Milan Vagač, Natália Sýkorová, DISTANT, ENDLESS HUM at VUNU Bratislava, Bratislava
DISTANT, ENDLESS HUM by Milan Vagač and Natália Sýkorová, curated by Michal Stolárik, at VUNU Bratislava, Bratislava, 23/04–24/05/2025.
Exhibition text:
An omnipresent static bustle stretches through a fluid world where desires take root in synthetic bowels. We find ourselves in a space where cold trades places with warmth, tension gives way to calm, and the human exchanges roles with the technological – though it is there that it can pulse again, discovering new forms of sensibility, learning to survive, differently and more powerfully. This is a world that exists after, and yet before. Residual memory and a sense of the familiar call for tactile experience, but we choose to remain silent observers of the unfolding coexistence of new forms.

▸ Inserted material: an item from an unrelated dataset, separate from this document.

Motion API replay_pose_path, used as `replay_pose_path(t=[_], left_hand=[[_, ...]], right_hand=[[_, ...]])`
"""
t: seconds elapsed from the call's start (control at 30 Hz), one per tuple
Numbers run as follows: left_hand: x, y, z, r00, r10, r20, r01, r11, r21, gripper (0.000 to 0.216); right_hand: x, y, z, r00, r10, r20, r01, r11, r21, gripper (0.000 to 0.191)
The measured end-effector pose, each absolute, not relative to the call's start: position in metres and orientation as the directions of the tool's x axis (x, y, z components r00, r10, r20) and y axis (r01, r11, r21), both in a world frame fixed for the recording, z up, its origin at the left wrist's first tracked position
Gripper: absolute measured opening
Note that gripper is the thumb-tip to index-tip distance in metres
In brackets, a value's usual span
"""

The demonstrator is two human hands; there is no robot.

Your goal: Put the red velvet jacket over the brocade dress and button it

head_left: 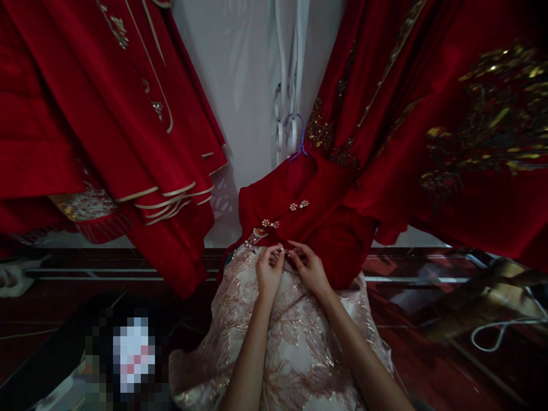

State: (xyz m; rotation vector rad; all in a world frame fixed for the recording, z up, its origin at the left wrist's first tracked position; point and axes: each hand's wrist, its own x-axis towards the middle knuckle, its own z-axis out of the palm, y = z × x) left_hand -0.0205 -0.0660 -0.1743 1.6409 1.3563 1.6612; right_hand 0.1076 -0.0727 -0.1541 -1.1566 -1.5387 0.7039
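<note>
A red garment (338, 228) with a purple hanger (302, 134) in its neck lies over the pale floral brocade cloth (299, 348) across my lap. Pearly flower-shaped clasps (298, 205) run down its front, and a fan-shaped ornament with dangling strands (257, 234) sits beside them. My left hand (269, 268) pinches a small jewelled clasp (286, 251) at the garment's lower front. From the other side, my right hand (310, 271) closes thumb and forefinger on the same clasp. The fingertips hide most of it, so its fastening cannot be made out.
Red garments with pale piping (180, 188) hang on the left. More red cloth with gold sequins (492, 114) hangs on the right. White hangers (292, 68) hang against the pale wall behind. A wooden piece (483, 302) and a white cord (492, 342) lie at right.
</note>
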Motion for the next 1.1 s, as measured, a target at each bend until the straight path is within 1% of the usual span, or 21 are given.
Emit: replay_pose_path(t=[0.1, 0.23, 0.43, 0.63, 0.7, 0.8, 0.97, 1.1], left_hand=[[-0.020, -0.066, -0.174, -0.201, 0.855, 0.478, 0.279, -0.418, 0.865, 0.019], [-0.019, -0.065, -0.175, -0.184, 0.858, 0.479, 0.262, -0.427, 0.865, 0.018], [-0.021, -0.066, -0.181, -0.186, 0.857, 0.480, 0.249, -0.431, 0.867, 0.020], [-0.023, -0.062, -0.191, -0.140, 0.901, 0.410, 0.212, -0.377, 0.902, 0.025], [-0.022, -0.062, -0.190, -0.146, 0.909, 0.391, 0.197, -0.360, 0.912, 0.025], [-0.019, -0.065, -0.188, -0.175, 0.900, 0.399, 0.180, -0.369, 0.912, 0.025], [-0.018, -0.067, -0.187, -0.226, 0.886, 0.406, 0.152, -0.379, 0.913, 0.025], [-0.020, -0.066, -0.190, -0.190, 0.896, 0.400, 0.147, -0.377, 0.914, 0.024]], right_hand=[[0.107, -0.076, -0.150, -0.020, 0.914, 0.405, 0.280, 0.394, -0.875, 0.035], [0.102, -0.073, -0.149, 0.006, 0.892, 0.452, 0.271, 0.434, -0.859, 0.033], [0.089, -0.064, -0.166, 0.104, 0.858, 0.503, 0.361, 0.439, -0.823, 0.030], [0.081, -0.066, -0.180, 0.197, 0.817, 0.542, 0.344, 0.460, -0.819, 0.028], [0.081, -0.066, -0.182, 0.205, 0.808, 0.552, 0.355, 0.464, -0.812, 0.026], [0.083, -0.068, -0.182, 0.208, 0.802, 0.560, 0.364, 0.468, -0.805, 0.025], [0.084, -0.071, -0.181, 0.168, 0.793, 0.585, 0.391, 0.491, -0.778, 0.024], [0.084, -0.073, -0.181, 0.179, 0.783, 0.595, 0.387, 0.500, -0.775, 0.022]])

The human trace is fleeting, at best, or entirely erased, yet beneath the surface of technological processes, glimpses of sensory life persist—hidden, deep within. The project Distant, Endless Hum unites, for the first time, the works of Natalia Sýkorová and Milan Vagač in a dialogue. Divergent artistic approaches converge in the pursuit of hybrid situations, where we observe unfamiliar forms with uncertain functions. Both artists craft imaginative environments and speculative narratives that disrupt well embedded perceptions of reality and its interpretations. They evoke (in)human perspectives aligned with technological realms, synthetic materials, and alternative or futuristic visions. The objects and paintings—infused with abstract and geometric elements—speak a visual language that offers us a look at the autonomous mechanisms that reside between surface and space. Milan Vagač (b. 1987, lives and works in Prague) has been continuously working and developing his series Gizmo since 2022, which is close to the abstract versions of painting, design and modernist principles of repetition and variation of motifs. His original programme naturally oscillates between image, object and painterly installation, where modular compositions, imaginative details or internal interfaces of fictional mechanisms dominate. He imitates various inorganic materials or parts of devices with flat paintings and transports us to the environment of automotive design or retrofuturistic utopian models.

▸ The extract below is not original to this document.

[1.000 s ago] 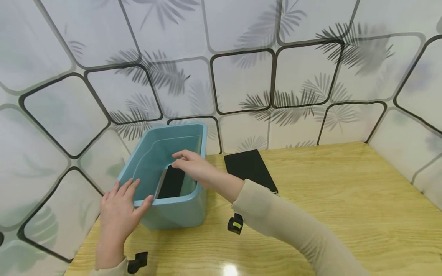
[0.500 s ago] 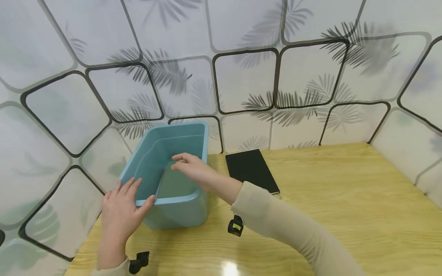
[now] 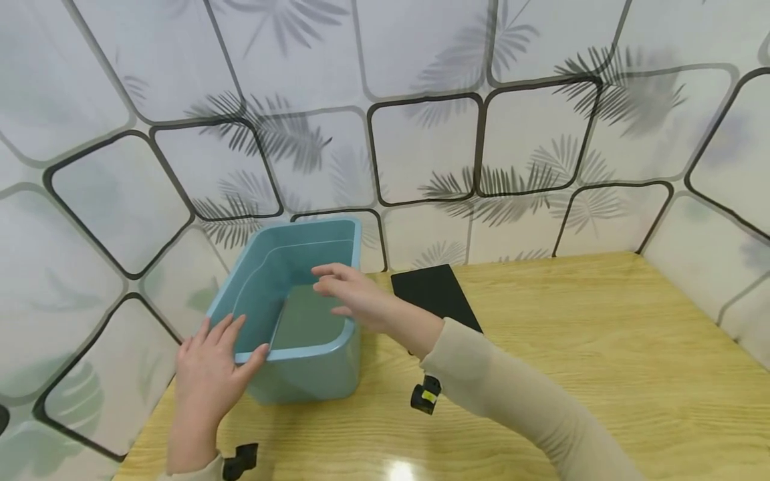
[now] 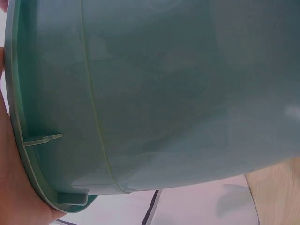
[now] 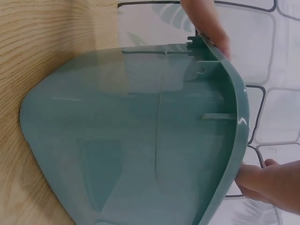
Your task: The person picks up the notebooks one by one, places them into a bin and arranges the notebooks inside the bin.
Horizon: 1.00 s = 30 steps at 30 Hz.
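Note:
A blue-green plastic bin (image 3: 307, 371) stands at the left of the table. My left hand (image 3: 207, 381) rests on its near left corner, fingers fairly straight over the rim. In the left wrist view, part of that hand (image 4: 18, 187) shows against the outside of the rim. My right hand (image 3: 355, 294) reaches over the bin's right rim, fingers loosely extended and holding nothing. A flat grey-green surface (image 3: 309, 317) fills the bin's lower inside, with a thin pale edge along its left; whether it is an object or the bin's floor, I cannot tell.
A black notebook (image 3: 430, 287) lies on the wooden table (image 3: 601, 347) right of the bin, partly hidden by my right forearm. Behind the bin rises a patterned wall covering (image 3: 427, 147), with another side close on the left.
The black rectangle seen inside the bin one second ago is gone from sight, and a grey-green surface shows there. My right hand has shifted slightly right; my left hand stays put.

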Each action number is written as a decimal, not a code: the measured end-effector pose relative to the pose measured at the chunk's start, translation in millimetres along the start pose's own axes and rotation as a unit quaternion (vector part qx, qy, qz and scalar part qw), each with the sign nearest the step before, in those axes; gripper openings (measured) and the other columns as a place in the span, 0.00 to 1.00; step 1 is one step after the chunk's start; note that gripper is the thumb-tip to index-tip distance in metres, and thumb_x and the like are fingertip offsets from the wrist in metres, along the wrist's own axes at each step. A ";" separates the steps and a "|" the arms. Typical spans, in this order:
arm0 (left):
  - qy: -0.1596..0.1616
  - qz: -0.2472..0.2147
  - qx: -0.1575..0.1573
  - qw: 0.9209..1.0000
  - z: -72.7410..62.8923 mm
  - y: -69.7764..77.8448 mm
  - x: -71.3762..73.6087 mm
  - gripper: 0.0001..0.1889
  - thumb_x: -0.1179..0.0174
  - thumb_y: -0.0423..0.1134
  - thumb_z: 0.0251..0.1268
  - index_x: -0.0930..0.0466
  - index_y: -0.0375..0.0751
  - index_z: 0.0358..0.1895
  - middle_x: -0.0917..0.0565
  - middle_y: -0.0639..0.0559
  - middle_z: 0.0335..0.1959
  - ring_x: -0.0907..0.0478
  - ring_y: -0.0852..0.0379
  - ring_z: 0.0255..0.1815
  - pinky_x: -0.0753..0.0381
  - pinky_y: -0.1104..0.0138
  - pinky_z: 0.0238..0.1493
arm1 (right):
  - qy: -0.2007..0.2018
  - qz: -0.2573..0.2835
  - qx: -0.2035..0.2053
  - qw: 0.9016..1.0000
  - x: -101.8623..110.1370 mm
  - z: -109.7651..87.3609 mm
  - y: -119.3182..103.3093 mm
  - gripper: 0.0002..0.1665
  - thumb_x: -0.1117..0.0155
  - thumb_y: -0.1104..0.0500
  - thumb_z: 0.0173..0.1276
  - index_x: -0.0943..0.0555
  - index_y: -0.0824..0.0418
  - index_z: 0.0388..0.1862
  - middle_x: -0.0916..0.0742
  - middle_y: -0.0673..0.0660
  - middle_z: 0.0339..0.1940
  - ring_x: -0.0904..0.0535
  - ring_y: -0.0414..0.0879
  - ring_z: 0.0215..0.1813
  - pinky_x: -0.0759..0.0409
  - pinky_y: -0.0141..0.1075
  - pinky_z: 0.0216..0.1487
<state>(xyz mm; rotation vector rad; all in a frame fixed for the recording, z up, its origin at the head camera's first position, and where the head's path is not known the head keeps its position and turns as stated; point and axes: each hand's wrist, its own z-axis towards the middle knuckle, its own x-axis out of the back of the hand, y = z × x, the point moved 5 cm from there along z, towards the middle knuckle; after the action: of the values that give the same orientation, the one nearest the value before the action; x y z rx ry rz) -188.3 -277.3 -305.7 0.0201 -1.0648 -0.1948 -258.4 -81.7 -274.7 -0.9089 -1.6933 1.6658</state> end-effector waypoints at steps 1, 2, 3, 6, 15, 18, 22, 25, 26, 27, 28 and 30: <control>0.002 0.000 -0.001 1.000 0.0 0.1 0.2 0.34 0.50 0.59 0.57 0.30 0.32 0.55 0.29 0.32 0.53 0.42 0.29 0.57 0.44 0.39 0.49 | -0.003 -0.001 0.002 1.000 1.8 -1.7 -0.7 0.24 0.53 0.59 0.69 0.37 0.58 0.63 0.32 0.55 0.61 0.38 0.50 0.63 0.37 0.47 0.59; 0.003 0.000 -0.002 1.000 0.0 0.2 0.3 0.34 0.50 0.59 0.56 0.30 0.32 0.55 0.29 0.32 0.53 0.42 0.29 0.57 0.44 0.39 0.48 | -0.006 -0.001 0.003 1.000 3.4 -3.3 -1.3 0.24 0.53 0.59 0.69 0.38 0.58 0.63 0.33 0.56 0.62 0.39 0.50 0.63 0.37 0.47 0.59; 0.003 -0.001 -0.001 1.000 0.0 0.2 0.3 0.34 0.50 0.59 0.57 0.30 0.32 0.55 0.29 0.32 0.53 0.42 0.29 0.57 0.44 0.39 0.49 | -0.009 -0.004 0.004 1.000 5.2 -4.8 -1.8 0.24 0.54 0.58 0.69 0.38 0.58 0.63 0.33 0.56 0.62 0.39 0.50 0.63 0.37 0.46 0.59; 0.000 -0.002 0.001 1.000 -0.1 0.0 0.3 0.33 0.50 0.59 0.57 0.30 0.32 0.55 0.29 0.32 0.53 0.42 0.29 0.57 0.45 0.39 0.49 | -0.012 -0.011 0.011 1.000 10.8 -8.8 -2.5 0.24 0.53 0.58 0.69 0.38 0.58 0.64 0.33 0.56 0.62 0.38 0.50 0.63 0.36 0.45 0.59; 0.002 -0.007 0.000 1.000 -1.3 0.2 -0.1 0.32 0.49 0.58 0.56 0.30 0.32 0.54 0.29 0.33 0.53 0.41 0.29 0.57 0.44 0.39 0.49 | -0.013 -0.021 0.030 0.999 26.2 -20.7 -2.1 0.26 0.53 0.58 0.69 0.40 0.60 0.65 0.37 0.56 0.65 0.39 0.50 0.64 0.37 0.43 0.60; 0.004 -0.006 0.001 1.000 -2.0 -0.4 -1.5 0.33 0.49 0.58 0.57 0.30 0.32 0.54 0.29 0.33 0.53 0.41 0.29 0.57 0.44 0.39 0.49 | -0.007 -0.026 0.032 0.999 32.4 -25.2 -0.9 0.26 0.53 0.58 0.69 0.40 0.59 0.65 0.37 0.56 0.65 0.40 0.50 0.64 0.37 0.42 0.60; 0.007 -0.005 0.000 1.000 -3.1 -0.5 -1.9 0.33 0.49 0.58 0.57 0.30 0.32 0.54 0.29 0.32 0.53 0.41 0.29 0.57 0.44 0.40 0.48 | 0.002 -0.027 0.035 0.999 42.9 -29.7 2.5 0.26 0.53 0.58 0.69 0.41 0.60 0.65 0.39 0.58 0.66 0.40 0.50 0.64 0.38 0.44 0.61; 0.009 -0.008 -0.001 1.000 -3.5 0.5 -1.4 0.33 0.49 0.58 0.57 0.30 0.32 0.54 0.29 0.33 0.53 0.41 0.29 0.56 0.44 0.39 0.49 | 0.014 -0.025 0.035 0.999 52.7 -34.0 6.2 0.27 0.53 0.58 0.68 0.41 0.61 0.65 0.37 0.59 0.65 0.39 0.50 0.64 0.39 0.44 0.61; 0.009 -0.008 -0.001 1.000 -3.6 0.8 -1.2 0.32 0.49 0.58 0.57 0.30 0.32 0.54 0.29 0.33 0.53 0.41 0.29 0.57 0.44 0.39 0.49 | 0.018 -0.024 0.034 0.999 56.1 -35.9 7.3 0.27 0.53 0.58 0.68 0.41 0.61 0.65 0.36 0.58 0.65 0.39 0.50 0.64 0.40 0.44 0.61; 0.009 -0.007 -0.002 1.000 -3.7 1.3 -0.9 0.32 0.48 0.57 0.56 0.30 0.31 0.54 0.29 0.33 0.53 0.41 0.29 0.57 0.44 0.39 0.49 | 0.023 -0.024 0.035 0.999 59.3 -38.0 8.4 0.27 0.52 0.58 0.68 0.41 0.62 0.65 0.36 0.58 0.65 0.39 0.50 0.64 0.40 0.43 0.62; 0.008 -0.007 -0.001 1.000 -3.7 1.6 -0.7 0.32 0.49 0.57 0.56 0.30 0.32 0.54 0.29 0.33 0.53 0.41 0.29 0.57 0.45 0.39 0.49 | 0.026 -0.025 0.034 0.999 62.5 -39.9 9.8 0.27 0.52 0.58 0.68 0.41 0.61 0.65 0.36 0.57 0.64 0.39 0.50 0.64 0.40 0.42 0.62; 0.003 -0.005 0.000 1.000 -4.1 1.9 -0.6 0.32 0.49 0.57 0.57 0.31 0.32 0.55 0.30 0.32 0.54 0.42 0.29 0.57 0.45 0.39 0.49 | 0.030 -0.027 0.032 0.999 68.3 -43.8 12.3 0.27 0.52 0.58 0.68 0.41 0.61 0.65 0.36 0.56 0.65 0.40 0.49 0.64 0.40 0.41 0.62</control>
<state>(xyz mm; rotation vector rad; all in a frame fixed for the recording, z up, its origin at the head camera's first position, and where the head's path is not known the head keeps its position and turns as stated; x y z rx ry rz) -184.8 -275.7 -308.0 0.0265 -1.0596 -0.2037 -263.0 -1.0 -288.7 -0.8670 -1.6002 1.6318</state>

He creates convincing haptic illusions, characterized by an appealing sterility that is disrupted by soft forms and, currently, by glimpses into the bowels revealing the inner life of objects that could have been created by the synthesis of machine and body. Natália Sýkorová (b. 1998, lives and works in Prague) operates at the intersection of visual art, research, and performance, developing speculative strategies informed by technological and ecological deliberations.

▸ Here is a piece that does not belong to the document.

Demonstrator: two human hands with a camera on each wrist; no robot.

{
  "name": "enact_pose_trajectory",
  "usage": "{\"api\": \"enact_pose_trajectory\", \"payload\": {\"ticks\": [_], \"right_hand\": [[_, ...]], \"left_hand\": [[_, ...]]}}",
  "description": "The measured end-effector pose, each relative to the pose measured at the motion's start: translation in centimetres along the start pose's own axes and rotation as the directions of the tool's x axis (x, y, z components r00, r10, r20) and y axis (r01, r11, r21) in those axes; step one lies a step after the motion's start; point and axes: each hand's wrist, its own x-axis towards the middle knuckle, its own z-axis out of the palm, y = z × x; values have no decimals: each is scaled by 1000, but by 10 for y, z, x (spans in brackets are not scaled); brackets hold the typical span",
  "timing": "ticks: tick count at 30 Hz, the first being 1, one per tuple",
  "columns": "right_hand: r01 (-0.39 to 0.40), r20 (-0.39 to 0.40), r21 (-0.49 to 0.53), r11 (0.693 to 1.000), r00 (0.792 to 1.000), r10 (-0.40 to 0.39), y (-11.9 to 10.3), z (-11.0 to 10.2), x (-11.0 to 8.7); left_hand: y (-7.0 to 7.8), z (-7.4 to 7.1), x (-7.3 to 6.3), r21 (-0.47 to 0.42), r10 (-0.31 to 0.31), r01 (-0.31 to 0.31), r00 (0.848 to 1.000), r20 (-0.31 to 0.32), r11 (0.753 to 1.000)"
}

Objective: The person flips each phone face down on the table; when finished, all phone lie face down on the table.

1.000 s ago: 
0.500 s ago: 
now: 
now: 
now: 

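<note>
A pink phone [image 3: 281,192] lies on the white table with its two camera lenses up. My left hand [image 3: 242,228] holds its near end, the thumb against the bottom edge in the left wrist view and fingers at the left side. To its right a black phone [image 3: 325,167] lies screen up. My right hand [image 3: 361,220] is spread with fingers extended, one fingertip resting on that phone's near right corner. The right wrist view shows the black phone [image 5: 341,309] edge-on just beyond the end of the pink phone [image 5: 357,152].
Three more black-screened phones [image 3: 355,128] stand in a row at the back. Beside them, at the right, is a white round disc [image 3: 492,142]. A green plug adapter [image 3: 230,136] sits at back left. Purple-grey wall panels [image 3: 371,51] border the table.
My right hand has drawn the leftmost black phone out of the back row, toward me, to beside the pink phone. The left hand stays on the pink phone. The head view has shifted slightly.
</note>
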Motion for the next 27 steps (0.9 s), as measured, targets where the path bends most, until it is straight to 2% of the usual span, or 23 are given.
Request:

Her dystopian installations foreground the chill and sharp edges of alluring, yet disquieting metal objects, embedded within modifiable ecosystems. Sýkorová engages with topics of climate crisis and survival, the entanglements of biological and technological processes, or with water systems as agents of action and autonomous infrastructure inflicting our bodies. Her new forms, inscribed with echoes of history and mythology somewhere in the background, open a space for equilibrium between human, machine, and nature.